The 50 Hz interference is apparent; see later for interpreting Allan deviation plots. The graphs were plotted using "allantools"[13].

[14] takes the point of view of how error varies with changing numbers of measurements. As the number of measurements increases the effects of noise cancel out. The Allan plot allows finding the number of measurements that minimises the error. In the Allan plot for 5V above the first dip is at around 10 samples, (at 529 Hz) 20 ms worth of oscillations, one mains cycle.

There are many ways of producing periodogram plots or finding weak cyclical signals in noise [18] [19].

Self adjusting PUT oscillator
Since the game is to produce randomness then an idea is for the circuit to use feedback to adjust Vs to be as close to Vt as possible whilst keeping oscillations going. If oscillations look like they are stopping the circuit can increase Vs and if the frequency is high it can reduce Vs. By this means one can ensure the voltage stays close to Vs for a long time and increase the sensitivity to noise.

The obvious implementation is to feed the output of the oscillator into a frequency to voltage converter and use the resulting voltage for Vs. However there is a simple addition to the PUT which gives the same effect which is shown below.

Graphics are the self adjusting PUT circuit, histogram of time, inverse time, inverse time of cycle N against cycle N+1.

Self adjusting PUT oscillator, David PillingHistogram of time, self adjusting, David PillingHistogram of inverse time, self adjusting, David PillingInverse time N against N+1, self adjusting, David PillingInverse time N against N+1, self adjusting, David Pilling

LT Spice file of the circuit
Download data

The drop in frequency to 12 Hz from 144 Hz for Vs=3 V shows how effective the circuit is at adjusting Vs downwards whilst maintaining oscillation. Unfortunately this example boots the discussion into a different area - the jitter is no longer small - one cycle can take twice as long as the next. In addition the interference now is of a higher frequency than the oscillation. Another effect is visible, in the histogram of time durations there are bumps separated by roughly 20 ms, this is the effect of the 50 Hz noise on the long time when the voltage on C1 is close to Vt.

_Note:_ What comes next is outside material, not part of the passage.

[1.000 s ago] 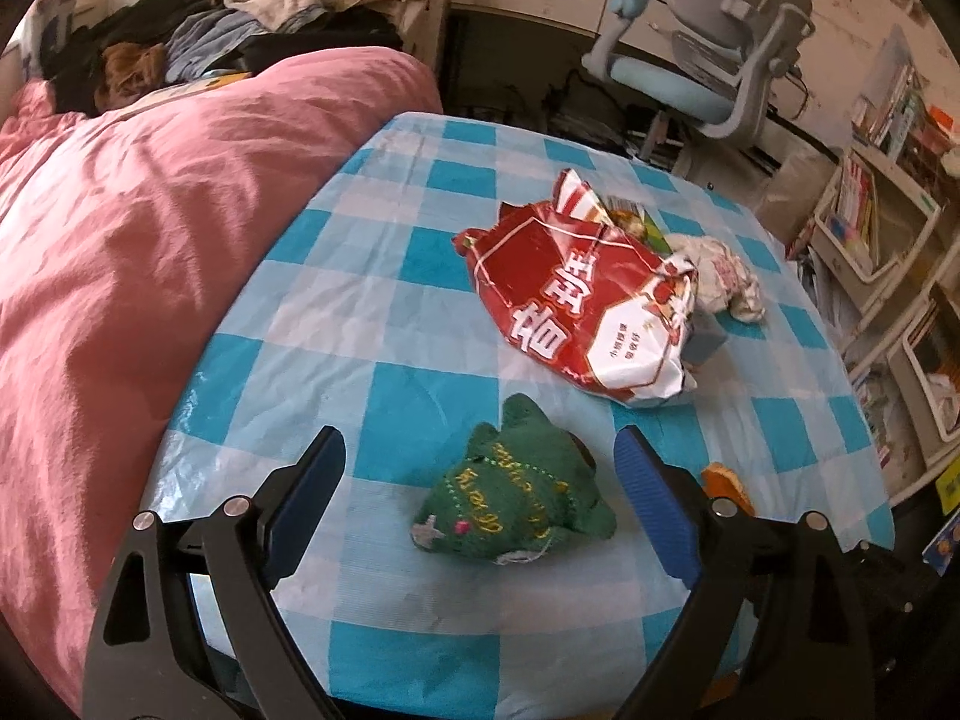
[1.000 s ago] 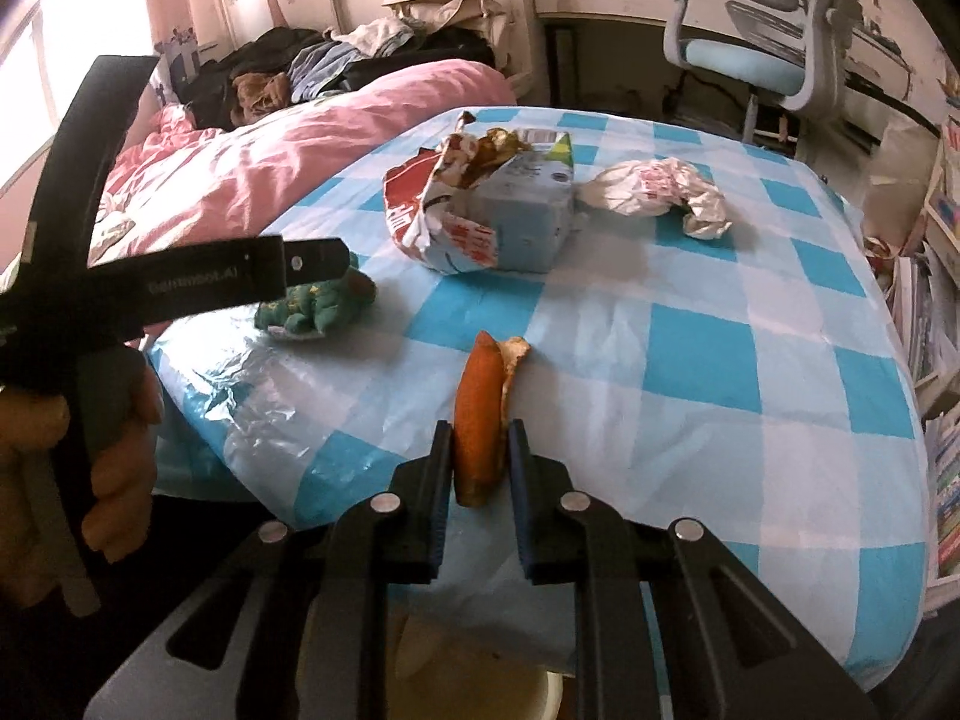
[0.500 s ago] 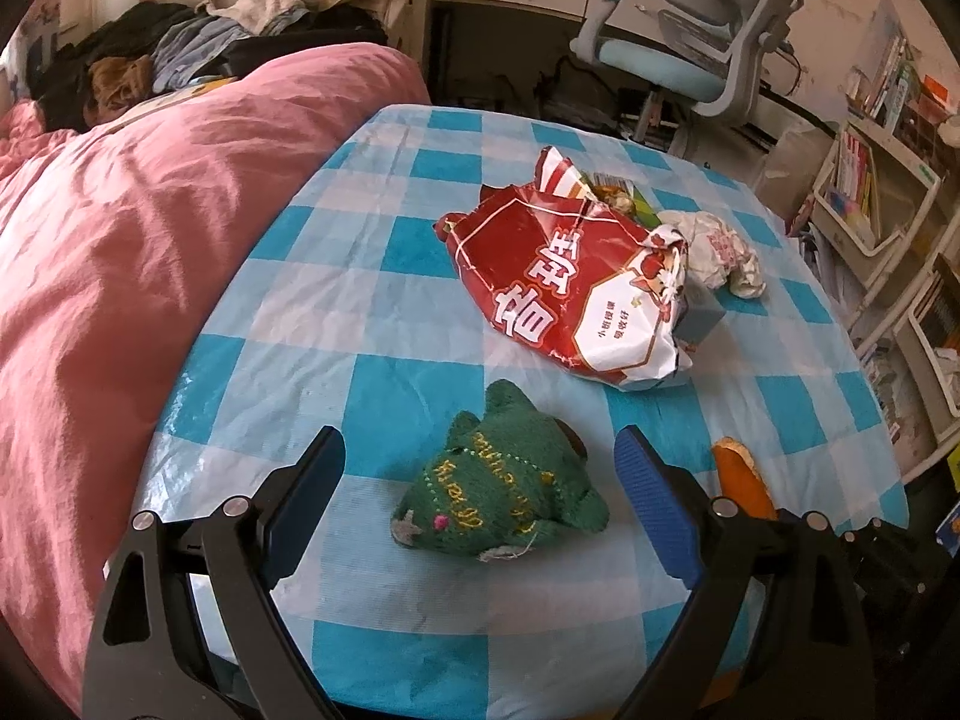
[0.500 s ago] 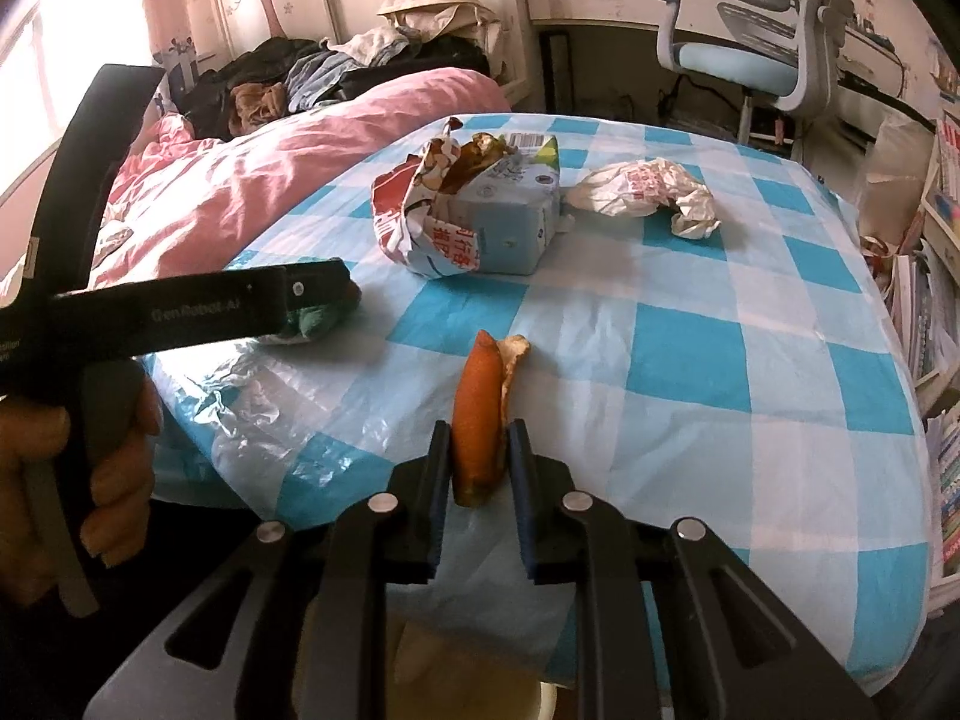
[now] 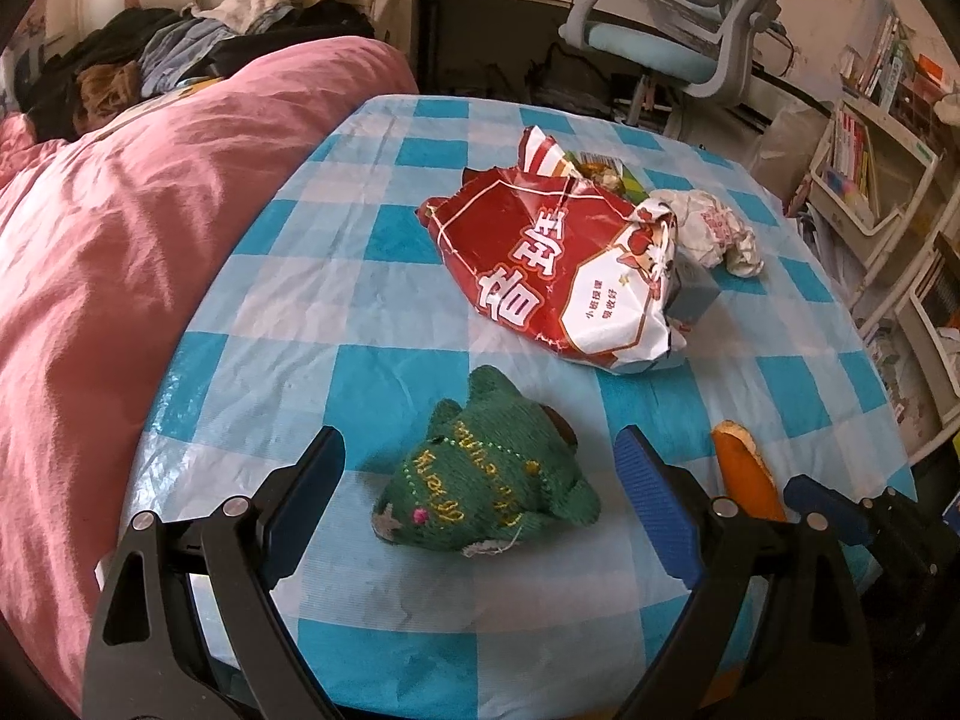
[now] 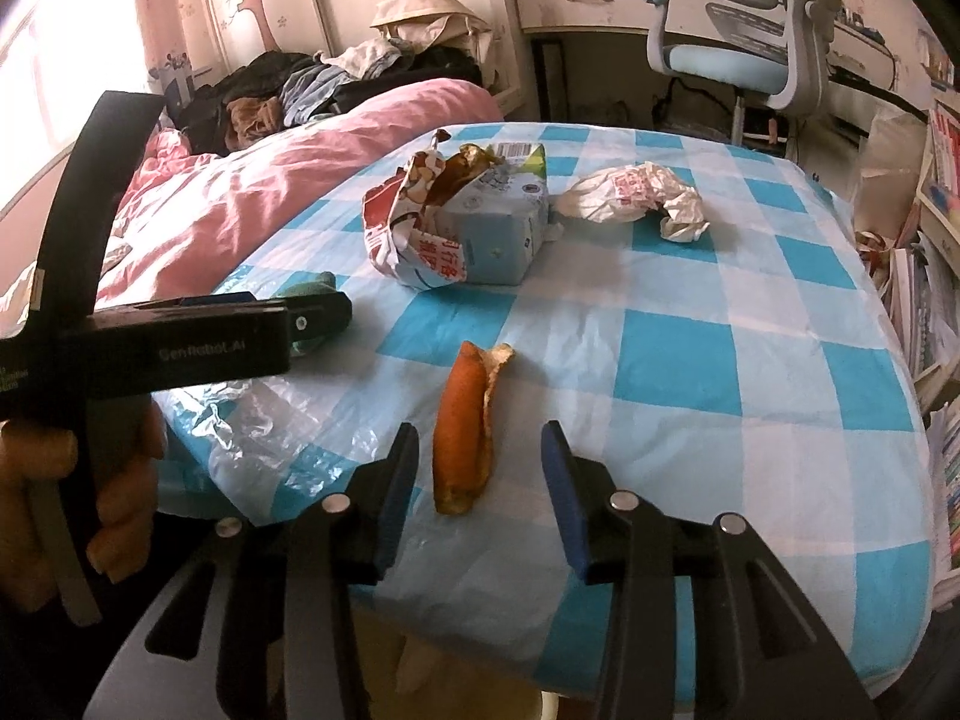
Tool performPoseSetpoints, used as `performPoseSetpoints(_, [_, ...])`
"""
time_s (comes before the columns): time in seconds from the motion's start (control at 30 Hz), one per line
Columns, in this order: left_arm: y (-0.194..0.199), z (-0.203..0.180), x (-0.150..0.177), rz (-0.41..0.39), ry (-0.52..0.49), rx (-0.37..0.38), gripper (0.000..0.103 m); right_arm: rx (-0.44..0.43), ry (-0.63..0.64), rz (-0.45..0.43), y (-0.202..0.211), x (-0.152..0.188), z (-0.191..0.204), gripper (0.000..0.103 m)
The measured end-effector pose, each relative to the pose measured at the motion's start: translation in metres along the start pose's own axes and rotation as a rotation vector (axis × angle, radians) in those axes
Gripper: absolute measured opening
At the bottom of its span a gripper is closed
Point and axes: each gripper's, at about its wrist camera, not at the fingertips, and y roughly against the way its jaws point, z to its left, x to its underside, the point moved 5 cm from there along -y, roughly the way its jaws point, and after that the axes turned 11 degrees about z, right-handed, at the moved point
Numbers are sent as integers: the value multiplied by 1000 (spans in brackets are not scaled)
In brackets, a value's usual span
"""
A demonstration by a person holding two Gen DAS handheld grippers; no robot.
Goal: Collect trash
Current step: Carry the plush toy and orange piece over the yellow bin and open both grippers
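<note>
Both grippers gape. Right gripper [image 6: 480,474] fingers just opened; orange peel [image 6: 463,429] lies free between them near the worktop [image 6: 690,360] edge. Left gripper [image 5: 480,480] fingers straddle a green knitted toy [image 5: 489,477], not touching.

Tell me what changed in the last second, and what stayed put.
The right gripper has just opened its jaws and let go of the orange peel, which now lies loose between them near the table's edge. The left gripper is open around the green knitted toy as before, not gripping it. The red snack bag, milk carton and crumpled wrapper have not moved.
</note>
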Motion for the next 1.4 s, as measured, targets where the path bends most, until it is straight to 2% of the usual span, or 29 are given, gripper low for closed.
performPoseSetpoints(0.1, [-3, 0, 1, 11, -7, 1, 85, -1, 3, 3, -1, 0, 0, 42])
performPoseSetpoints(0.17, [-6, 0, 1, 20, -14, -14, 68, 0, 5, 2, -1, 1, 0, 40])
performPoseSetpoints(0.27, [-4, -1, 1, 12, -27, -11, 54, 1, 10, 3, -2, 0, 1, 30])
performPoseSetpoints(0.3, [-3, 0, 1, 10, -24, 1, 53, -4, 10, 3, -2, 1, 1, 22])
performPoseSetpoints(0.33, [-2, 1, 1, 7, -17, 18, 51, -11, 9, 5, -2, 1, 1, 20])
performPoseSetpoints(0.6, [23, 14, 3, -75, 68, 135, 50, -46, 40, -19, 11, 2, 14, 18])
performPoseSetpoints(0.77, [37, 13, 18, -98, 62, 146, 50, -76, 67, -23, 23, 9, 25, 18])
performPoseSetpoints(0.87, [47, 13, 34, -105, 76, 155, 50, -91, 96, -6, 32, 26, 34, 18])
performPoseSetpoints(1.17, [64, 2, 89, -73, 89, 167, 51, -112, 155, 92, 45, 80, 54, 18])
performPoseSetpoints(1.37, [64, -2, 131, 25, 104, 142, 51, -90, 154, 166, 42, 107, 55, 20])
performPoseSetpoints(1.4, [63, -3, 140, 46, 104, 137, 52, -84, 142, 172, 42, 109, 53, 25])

Compared to the standard PUT oscillator C1 will charge up to close to Vt almost as quickly but it will then spend a long time just below Vt. Graphics show the voltage across C1 for the self adjusting PUT oscillator and the standard version. For the former the simulation gives a gradient of around 6 mV per second - if it was true and if one could measure time to 1 μs then sensitivity would be in pico-Volts, down amongst thermal noise levels.

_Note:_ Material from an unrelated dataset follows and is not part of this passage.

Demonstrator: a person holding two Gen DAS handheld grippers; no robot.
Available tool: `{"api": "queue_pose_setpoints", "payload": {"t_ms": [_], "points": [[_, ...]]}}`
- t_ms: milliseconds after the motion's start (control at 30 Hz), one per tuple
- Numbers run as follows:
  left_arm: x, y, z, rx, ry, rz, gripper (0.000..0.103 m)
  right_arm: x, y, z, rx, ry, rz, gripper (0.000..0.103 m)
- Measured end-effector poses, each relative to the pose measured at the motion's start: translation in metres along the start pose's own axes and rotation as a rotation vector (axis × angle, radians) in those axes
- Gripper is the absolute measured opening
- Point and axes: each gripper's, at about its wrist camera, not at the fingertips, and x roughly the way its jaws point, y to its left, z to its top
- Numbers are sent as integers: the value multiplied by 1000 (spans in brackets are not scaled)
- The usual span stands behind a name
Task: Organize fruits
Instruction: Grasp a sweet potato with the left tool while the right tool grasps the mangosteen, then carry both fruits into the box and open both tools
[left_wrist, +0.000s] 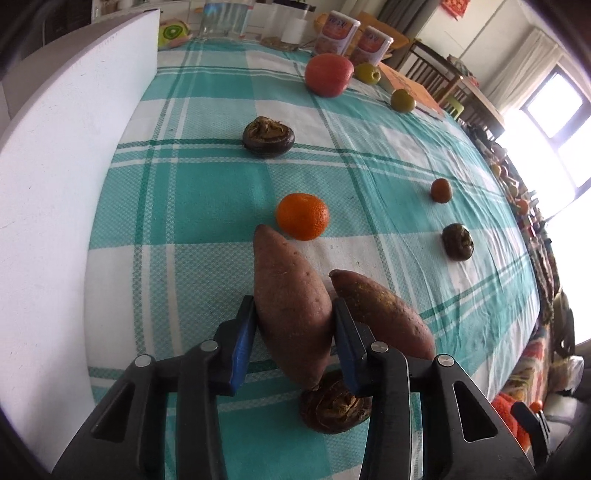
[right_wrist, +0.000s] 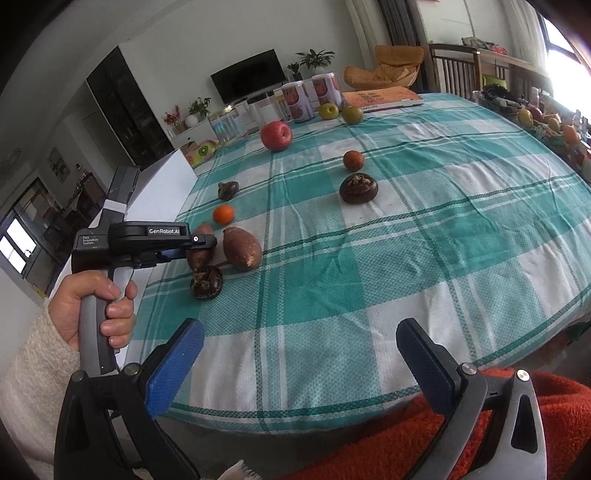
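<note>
My left gripper (left_wrist: 293, 310) is shut on a sweet potato (left_wrist: 291, 306), its blue pads on both sides of it. A second sweet potato (left_wrist: 384, 314) lies just to the right, touching it. A dark water chestnut (left_wrist: 332, 406) sits under the held one. An orange (left_wrist: 302, 216) lies just beyond. In the right wrist view the left gripper (right_wrist: 201, 245) holds the sweet potato (right_wrist: 201, 254) beside the other sweet potato (right_wrist: 242, 248). My right gripper (right_wrist: 299, 365) is open and empty at the table's near edge.
On the teal checked cloth (right_wrist: 424, 236): a red apple (right_wrist: 276, 135), two green fruits (right_wrist: 328, 111), a small brown fruit (right_wrist: 353, 160), two more water chestnuts (right_wrist: 358, 189), cans (right_wrist: 297, 99), a book (right_wrist: 384, 99). A white board (left_wrist: 62, 184) stands at the left.
</note>
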Motion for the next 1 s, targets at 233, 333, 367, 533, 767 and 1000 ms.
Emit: {"api": "queue_pose_setpoints", "payload": {"t_ms": [233,333,367,533,767,1000], "points": [[-86,2,-20,-29,-115,-110,41,96,56,16,-59,151,143,83],[-118,8,-34,-44,-146,-131,41,125,86,25,-116,145,111,78],[-127,11,-38,-44,-154,-134,41,132,93,26,-133,148,98,77],[-159,30,-57,-63,-174,-131,41,141,102,29,-144,115,15,46],[-192,89,-62,-126,-215,-9,41,82,124,47,-79,125,225,46],[-201,165,-66,-238,-253,226,41,45,260,56,-298,107,473,46]]}}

Voltage across C1 self adjusting PUT oscillator, David PillingVoltage across C1 PUT oscillator, David Pilling

Graphics show the LT Spice results for the self adjusting PUT oscillator using the same values as above.

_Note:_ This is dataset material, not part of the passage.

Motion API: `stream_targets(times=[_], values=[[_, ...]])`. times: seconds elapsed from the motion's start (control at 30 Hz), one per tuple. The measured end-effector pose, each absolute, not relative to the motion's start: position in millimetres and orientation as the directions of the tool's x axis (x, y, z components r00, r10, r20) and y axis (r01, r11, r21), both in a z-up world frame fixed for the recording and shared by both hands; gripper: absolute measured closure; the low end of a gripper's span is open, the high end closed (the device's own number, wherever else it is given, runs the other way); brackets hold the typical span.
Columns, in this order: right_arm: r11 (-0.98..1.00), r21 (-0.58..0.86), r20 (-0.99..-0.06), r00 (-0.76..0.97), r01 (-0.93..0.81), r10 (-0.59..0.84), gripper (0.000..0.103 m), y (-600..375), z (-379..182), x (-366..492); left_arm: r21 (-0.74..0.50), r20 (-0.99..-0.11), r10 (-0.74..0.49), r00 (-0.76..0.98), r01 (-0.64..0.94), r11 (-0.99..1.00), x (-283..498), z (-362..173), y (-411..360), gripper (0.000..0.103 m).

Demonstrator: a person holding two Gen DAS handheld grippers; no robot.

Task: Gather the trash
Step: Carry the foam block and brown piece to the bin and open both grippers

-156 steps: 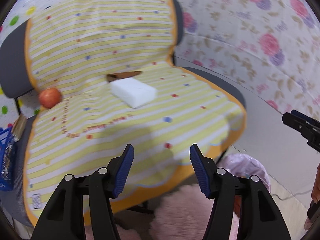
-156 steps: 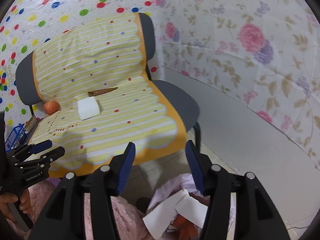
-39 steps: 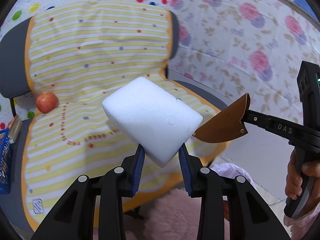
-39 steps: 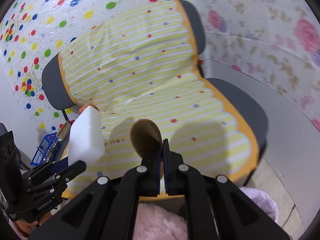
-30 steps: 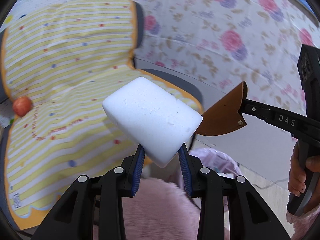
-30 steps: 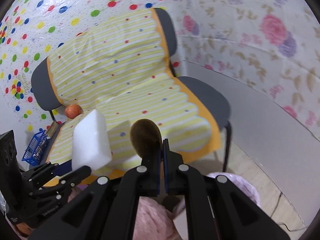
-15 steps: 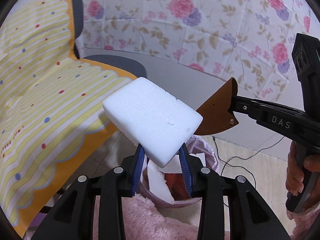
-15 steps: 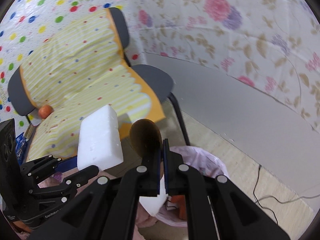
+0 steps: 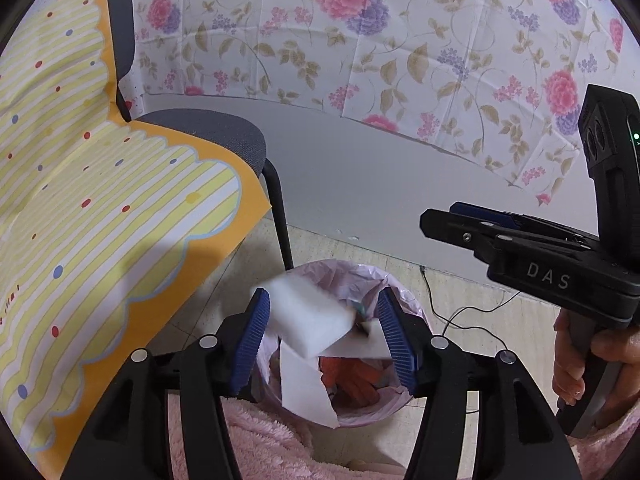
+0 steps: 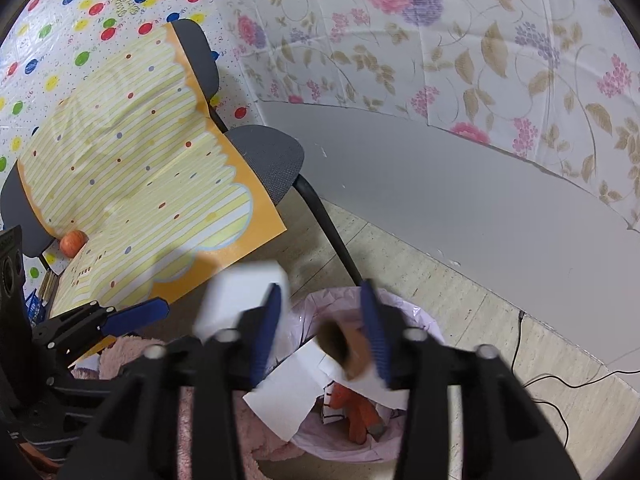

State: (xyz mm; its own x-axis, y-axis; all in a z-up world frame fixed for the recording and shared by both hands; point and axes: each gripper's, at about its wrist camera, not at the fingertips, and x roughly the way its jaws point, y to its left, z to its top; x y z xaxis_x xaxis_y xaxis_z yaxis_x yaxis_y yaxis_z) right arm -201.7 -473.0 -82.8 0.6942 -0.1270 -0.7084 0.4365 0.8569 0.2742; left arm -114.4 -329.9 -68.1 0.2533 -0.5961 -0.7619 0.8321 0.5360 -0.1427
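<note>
Apparently loose foam block (image 9: pixel 308 320), opening left gripper (image 9: pixel 322 330).

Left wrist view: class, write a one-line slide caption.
Left tongs opening, white foam block dropping free toward the pink-lined bin.

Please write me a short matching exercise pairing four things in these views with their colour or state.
Things:
1. foam block
2. bin liner
3. fruit
4. brown piece

Descriptions:
A. resting on the covered chair
B. pale pink, lining the bin
C. white, blurred between the left gripper pads as its jaws open
D. blurred between the right gripper pads as its jaws open

Pairs: 1-C, 2-B, 3-A, 4-D
</note>
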Motion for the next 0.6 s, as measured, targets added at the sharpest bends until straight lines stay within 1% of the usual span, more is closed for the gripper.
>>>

Histogram of time, self adjusting, David PillingHistogram of inverse time, self adjusting, simulation, David PillingInverse time N against N+1, self adjusting, simulation, David PillingInverse time N against N+1, self adjusting, simulation, David Pilling

On the bright side, the 50 Hz interference has gone from these results (it's easy to simulate if desired) but they raise the problem of where all the noise is coming from - insignificant changes to the LT Spice model change the results, apparently then numerical noise.

Tin Man
To get rid of the interference I built the PUT and self adjusting PUT oscillators in a tin box - also in the box were 3 AA NiMh batteries. Communication with the micro-controller was via an optical fibre cable. I used the TORX 178B and TOTX 179P receiver and transmitter and two metres of Toslink cable.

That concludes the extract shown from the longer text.